What to produce
Locate all lines in the data below that hold "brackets" and show them.

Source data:
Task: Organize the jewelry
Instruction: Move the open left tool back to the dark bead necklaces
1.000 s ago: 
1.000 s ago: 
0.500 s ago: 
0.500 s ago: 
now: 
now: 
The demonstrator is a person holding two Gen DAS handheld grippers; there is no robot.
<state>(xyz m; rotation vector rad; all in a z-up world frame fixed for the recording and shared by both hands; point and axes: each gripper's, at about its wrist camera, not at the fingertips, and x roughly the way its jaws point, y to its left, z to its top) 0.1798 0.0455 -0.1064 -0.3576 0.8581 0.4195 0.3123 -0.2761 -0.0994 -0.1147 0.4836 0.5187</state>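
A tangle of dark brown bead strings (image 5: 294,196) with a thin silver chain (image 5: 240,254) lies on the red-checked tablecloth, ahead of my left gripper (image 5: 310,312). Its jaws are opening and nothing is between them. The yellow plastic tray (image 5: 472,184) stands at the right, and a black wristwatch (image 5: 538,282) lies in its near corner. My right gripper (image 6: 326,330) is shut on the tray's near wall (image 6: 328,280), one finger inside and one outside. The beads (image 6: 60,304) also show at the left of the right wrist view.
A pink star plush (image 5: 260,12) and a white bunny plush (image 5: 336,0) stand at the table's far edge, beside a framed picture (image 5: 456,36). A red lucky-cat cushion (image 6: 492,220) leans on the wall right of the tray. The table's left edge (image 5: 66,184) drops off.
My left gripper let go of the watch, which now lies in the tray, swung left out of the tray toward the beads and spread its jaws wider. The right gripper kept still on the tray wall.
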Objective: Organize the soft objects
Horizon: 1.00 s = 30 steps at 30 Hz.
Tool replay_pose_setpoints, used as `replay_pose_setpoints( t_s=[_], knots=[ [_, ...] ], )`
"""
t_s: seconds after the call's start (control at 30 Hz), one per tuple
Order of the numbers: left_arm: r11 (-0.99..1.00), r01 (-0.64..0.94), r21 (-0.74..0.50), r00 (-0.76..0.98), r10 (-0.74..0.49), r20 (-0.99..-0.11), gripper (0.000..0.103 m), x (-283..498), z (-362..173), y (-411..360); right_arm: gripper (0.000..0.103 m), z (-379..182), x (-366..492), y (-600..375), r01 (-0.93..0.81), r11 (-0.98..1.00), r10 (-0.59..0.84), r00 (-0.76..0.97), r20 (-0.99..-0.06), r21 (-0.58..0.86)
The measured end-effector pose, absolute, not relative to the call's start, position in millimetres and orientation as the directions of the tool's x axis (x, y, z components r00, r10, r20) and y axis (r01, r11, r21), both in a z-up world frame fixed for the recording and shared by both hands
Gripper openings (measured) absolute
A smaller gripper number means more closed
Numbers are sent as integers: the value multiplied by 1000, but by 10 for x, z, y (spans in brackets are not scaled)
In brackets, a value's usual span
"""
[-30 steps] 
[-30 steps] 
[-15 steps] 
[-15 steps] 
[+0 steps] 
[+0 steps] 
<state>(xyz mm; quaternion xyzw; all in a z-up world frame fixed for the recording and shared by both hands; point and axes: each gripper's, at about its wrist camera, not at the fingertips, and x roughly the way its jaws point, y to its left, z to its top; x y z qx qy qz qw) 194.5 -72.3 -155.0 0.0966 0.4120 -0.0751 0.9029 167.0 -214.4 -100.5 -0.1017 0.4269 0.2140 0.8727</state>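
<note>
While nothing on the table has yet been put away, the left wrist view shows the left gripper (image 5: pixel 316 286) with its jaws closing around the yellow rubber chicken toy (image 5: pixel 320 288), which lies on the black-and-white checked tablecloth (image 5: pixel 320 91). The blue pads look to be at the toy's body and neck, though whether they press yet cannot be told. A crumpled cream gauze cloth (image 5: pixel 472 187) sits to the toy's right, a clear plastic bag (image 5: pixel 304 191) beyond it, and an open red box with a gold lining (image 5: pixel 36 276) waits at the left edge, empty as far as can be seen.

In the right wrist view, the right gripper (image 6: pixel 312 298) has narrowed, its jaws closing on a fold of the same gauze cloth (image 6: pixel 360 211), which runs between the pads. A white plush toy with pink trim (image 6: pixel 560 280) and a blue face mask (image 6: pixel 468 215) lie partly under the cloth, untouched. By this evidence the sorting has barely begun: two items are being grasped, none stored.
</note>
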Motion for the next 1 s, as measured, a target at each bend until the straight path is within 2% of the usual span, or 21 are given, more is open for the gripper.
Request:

Written solution
Numbers are sent as integers: the value multiplied by 1000, but by 10 for x, z, y (spans in brackets are not scaled)
In brackets, a value's usual span

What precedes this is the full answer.